Droopy Eyelid / Ptosis
What is Ptosis ?
Ptosis or droopy eyelid occurs due to dysfunction of muscle which lift the eyelid (levator).
What are the Symptoms and Causes ?
When one gets older, s/he may have noticed the eyelid has dropped. Sometimes, it associated with excess skin on upper eyelid (dermatochalasis) and droopy brow. S/he will notice that reading/ watching TV/ driving is getting difficult towards the end of the day. Some will observe upper corner of the visual field no longer visible. This may become even more obvious after eye surgeries eg. cataract surgery. In addition to the inability to see, people who has ptosis often get comments such as 'you look tired’, ‘ you look sleepy’ from others.
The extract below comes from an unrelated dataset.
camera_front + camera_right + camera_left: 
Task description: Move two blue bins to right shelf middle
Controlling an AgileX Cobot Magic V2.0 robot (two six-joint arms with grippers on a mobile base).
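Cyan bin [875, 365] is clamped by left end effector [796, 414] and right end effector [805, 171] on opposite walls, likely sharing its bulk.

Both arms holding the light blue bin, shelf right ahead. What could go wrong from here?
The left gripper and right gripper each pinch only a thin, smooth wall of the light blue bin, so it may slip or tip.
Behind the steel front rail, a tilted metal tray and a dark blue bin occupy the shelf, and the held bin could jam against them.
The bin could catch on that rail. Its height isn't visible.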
In addition to aging changes of elevator muscle which either weaken or detached from its usual attachment, other cause of ptosis include contact lens wear, trauma, mechanical (lump in upper eyelid causing eyelid to drop), neurological such as third nerve palsy, Horner Syndrome and Myasthenia Gravis.
Important cause of ptosis
While most ptosis are benign, its development may associated with some serious medical conditions that require urgent medical attention
- Develop suddenly over a short period of time
- Droopy eyelid together with double vision
- Associated with pain, redness, bulging eyes or eye movements difficulty
Congenital Ptosis | Ptosis in a Child
Ptosis may happen to a child since birth (congenital ptosis or pediatric ptosis). Child ptosis poses a more dangerous condition as it may disturb the child’s visual development and the child is at risk of developing subsequent lazy eye or ambylopia. Amblyopia means normal looking eye but not able to see well. In addition, if the ptosis is only one side (unilateral ptosis), the child will look asymmetry and hence may be teased by others at school. It will adversely affect the child self esteem and self confidence.
A very under diagnosed condition which Dr. Ho Shu Fen notice among oriental children is lash ptosis. Whilst the opening of eyelid may be adequate, the direction of lashes facing downwards lead one not able to see well. Usually this group of children have single eyelid. Changing the direction of lashes by pressing on the eyelid will allow the child to see better, Usually the child will not complain as they do not know they are not able to see in the first place.
Bilateral droopy eyelid in a child may lead the child to develop a chin up position as s/he not able to see the top. It may strain their neck and potential musculoskeletal tissue which they grow older.
Pre op: Severe ptosis (Droopy eyelid), right more than left.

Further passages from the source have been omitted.